I tried to keep my smile to a reasonable, ‘spending the day with a friend on a non-date’ level. I couldn’t do anything about the heat burning my cheeks and neck.

‘Hi.’

‘Can I carry anything?’ He nodded to my rucksack.

‘No, I’m fine, thanks.’ While I’d brought food for our picnic, Gideon had insisted on bringing drinks, lessening the pack on my back.

‘We’ll head to the bridge first.’

Once we’d crossed over the water – after a pause to stop and admire a clutch of early ducklings bobbing around their anxious-looking mother – we headed into the trees, following a trail I’d not explored before. The dirt path weaved through stately oak and birch trees, their catkins dangling like snoozing caterpillars. It was too early for bluebells, but we passed snowdrops and wild daffodils. We stopped to listen to what Gideon informed me was the frenetic tapping of a woodpecker.

In between looking and listening and absorbing the wonder of English woodland on the cusp of spring, we talked about everything and nothing, keeping conversation as light as the pools of sunshine dappling the forest floor. I shared stories about the more bizarre clients I’d encountered, including the younger woman who expected me to auction off her late husband’s human-hair collection to pay for his funeral, and the two triplets who’d kept their brother’s ashes in a life-sized model of his head. Gideon repaid this with tales of his wilder youth on the outskirts of Lancaster, and the extreme measures Agnes sometimes employed to yank him back into line.

One of the highlights happened after cresting a hill to discover a gorgeous view spreading down into a valley, where we decided to stop for lunch. To my pride and pleasure, I spotted her in a small clearing further down the slope.

‘A deer,’ I whispered to Gideon, taking hold of Muffin’s collar, despite the doe being a good fifty metres away and Muffin being far too invested in waiting for a stray crumb of sandwich.

‘It’s a roe, I think,’ he replied, peering at it. ‘The red deer are larger. The roe are normally too shy to be seen in the middle of the day.’

Perhaps hearing the muted voices, she lifted her head from the patch of foliage she’d been nibbling, twitched her nose a few times, then bolted into the shadows at the far side of the clearing.

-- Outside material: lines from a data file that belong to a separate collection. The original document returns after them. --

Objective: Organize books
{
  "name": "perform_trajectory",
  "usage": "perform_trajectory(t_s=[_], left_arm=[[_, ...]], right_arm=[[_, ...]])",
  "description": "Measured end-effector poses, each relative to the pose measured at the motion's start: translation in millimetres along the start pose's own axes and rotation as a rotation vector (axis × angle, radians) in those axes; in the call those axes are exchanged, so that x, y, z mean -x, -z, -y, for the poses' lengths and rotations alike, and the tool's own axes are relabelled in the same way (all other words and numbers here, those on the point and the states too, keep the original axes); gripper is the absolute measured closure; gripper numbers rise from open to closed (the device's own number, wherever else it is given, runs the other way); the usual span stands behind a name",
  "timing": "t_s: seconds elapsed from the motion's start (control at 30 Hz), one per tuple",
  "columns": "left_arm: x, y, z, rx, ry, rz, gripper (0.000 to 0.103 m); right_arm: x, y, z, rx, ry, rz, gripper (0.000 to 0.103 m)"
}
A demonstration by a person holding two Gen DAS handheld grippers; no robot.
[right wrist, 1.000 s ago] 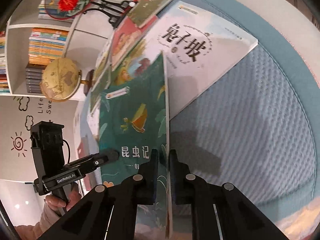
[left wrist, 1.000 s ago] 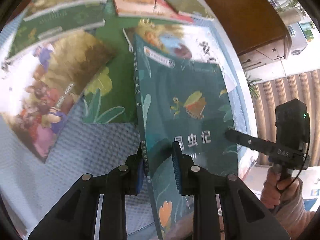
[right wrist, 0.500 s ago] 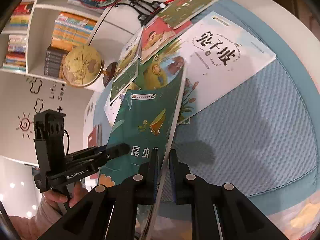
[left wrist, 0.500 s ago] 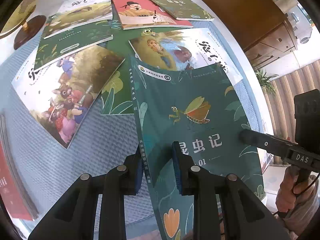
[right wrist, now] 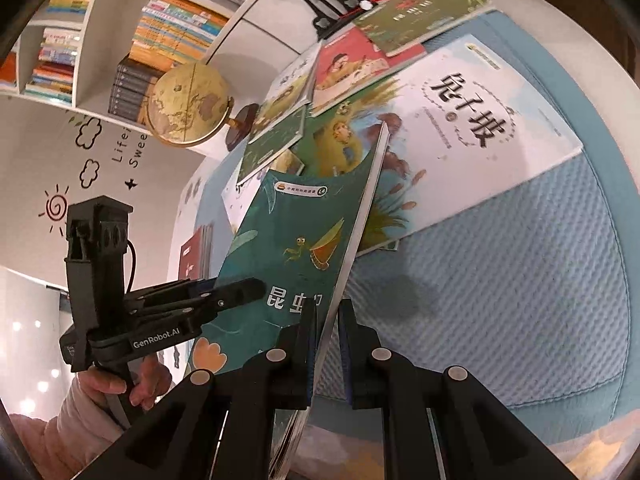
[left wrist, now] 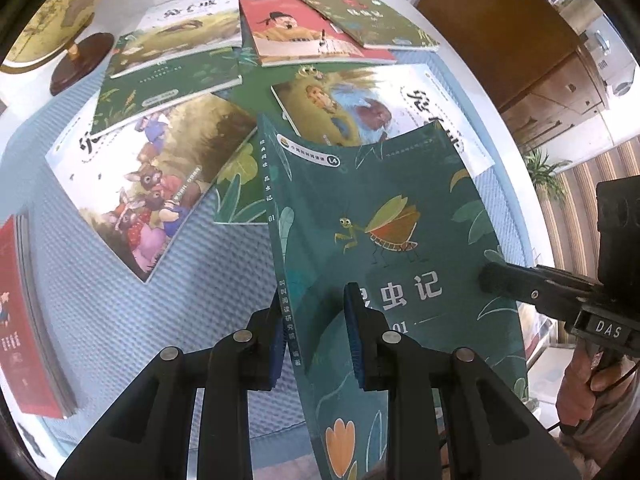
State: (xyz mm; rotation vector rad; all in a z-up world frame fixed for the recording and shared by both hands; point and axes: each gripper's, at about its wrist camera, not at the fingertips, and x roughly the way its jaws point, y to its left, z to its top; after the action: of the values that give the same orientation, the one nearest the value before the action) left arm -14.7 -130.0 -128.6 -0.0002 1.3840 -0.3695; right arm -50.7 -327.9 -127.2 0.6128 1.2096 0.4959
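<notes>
Both hand-held grippers, left point(left wrist: 316, 332) and right point(right wrist: 326, 344), clamp the teal insect-cover paperback point(left wrist: 384, 240), raised off the surface. Next: carry it to the red stack point(left wrist: 24, 320) far left.

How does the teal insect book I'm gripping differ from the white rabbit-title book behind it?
The teal insect book is lifted and tilted, pinched by the left gripper and the right gripper; the white book lies flat on the blue mat, untouched. The teal cover is dark with a mantis picture; the white one is pale with big black characters. Both are thin picture books.
</notes>
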Motion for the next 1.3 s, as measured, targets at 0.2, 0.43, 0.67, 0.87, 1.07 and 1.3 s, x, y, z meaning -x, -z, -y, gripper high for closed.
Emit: perform_trajectory(t_s=[0.2, 0.43, 0.67, 0.87, 1.07, 1.3], left_arm=[[13.5, -1.3, -6.9, 0.011, 0.013, 0.031, 0.081], [28.6, -0.1, -19.3, -0.018, 0.030, 0.052, 0.081], [50.4, 5.0, -43.7, -0.038, 0.046, 0.079, 0.081], [72.4, 10.2, -76.0, -0.024, 0.053, 0.112, 0.081], [93.7, 18.1, -119.0, 0.010, 0.050, 0.145, 0.081], [112.4, 29.5, -171.7, 0.054, 0.049, 0.177, 0.081]], right_arm=[[-2.5, 0.4, -9.2, 0.021, -0.012, -0.006, 0.092], [0.2, 2.7, -30.1, 0.035, -0.007, 0.036, 0.092], [-4.7, 6.3, -64.3, 0.039, 0.003, 0.074, 0.092], [-15.1, 4.9, -103.1, 0.065, 0.007, 0.092, 0.092], [-36.8, 3.5, -144.6, 0.102, 0.007, 0.084, 0.092], [-70.1, 1.4, -193.4, 0.150, 0.000, 0.064, 0.091]])
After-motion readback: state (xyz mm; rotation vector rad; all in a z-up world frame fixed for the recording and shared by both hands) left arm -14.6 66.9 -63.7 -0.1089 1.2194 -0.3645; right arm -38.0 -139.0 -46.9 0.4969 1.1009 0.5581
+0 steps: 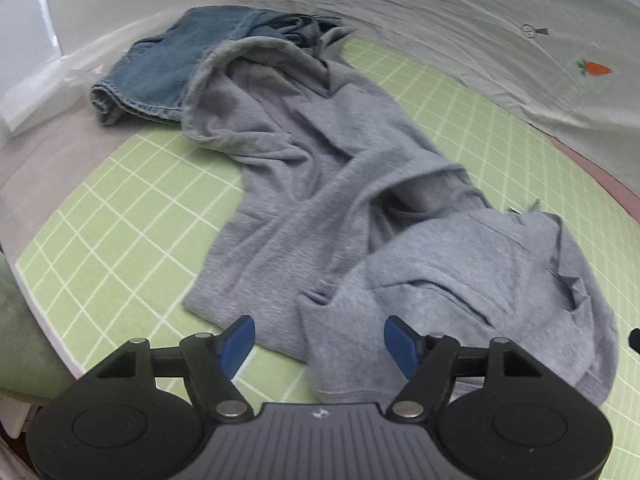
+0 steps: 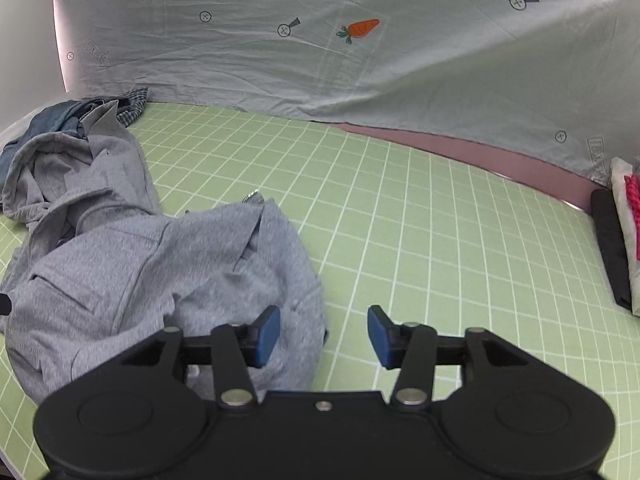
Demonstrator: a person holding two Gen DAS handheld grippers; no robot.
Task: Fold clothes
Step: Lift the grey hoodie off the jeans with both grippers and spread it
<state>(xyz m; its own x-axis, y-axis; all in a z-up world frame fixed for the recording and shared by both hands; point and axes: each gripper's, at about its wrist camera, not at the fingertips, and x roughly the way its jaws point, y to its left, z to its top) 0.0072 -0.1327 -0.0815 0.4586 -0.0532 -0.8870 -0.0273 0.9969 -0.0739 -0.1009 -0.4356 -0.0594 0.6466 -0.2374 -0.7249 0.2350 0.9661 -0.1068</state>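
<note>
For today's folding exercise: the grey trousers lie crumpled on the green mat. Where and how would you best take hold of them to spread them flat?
Probably grip the grey trousers at the near hem edge, coming in low from the near side. That edge lies flat and single on the green mat, right ahead of the open left gripper; the middle is bunched. The open right gripper could take the rounded edge beside it.

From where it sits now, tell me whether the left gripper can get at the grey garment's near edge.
Probably yes: the left gripper is open, the grey garment lies right beneath its fingers, and nothing lies between them.
</note>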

‘An otter and a deer. The forest is being generous today.’ Gideon grinned. ‘I’ve come up with a far more impressive date than anticipated.’

‘Date?’

He leant over and kissed me, another gentle brush of his mouth against mine, which left me longing for more. ‘What would you prefer to call it? Two single people, spending time together, holding hands, kissing and sharing lunch?’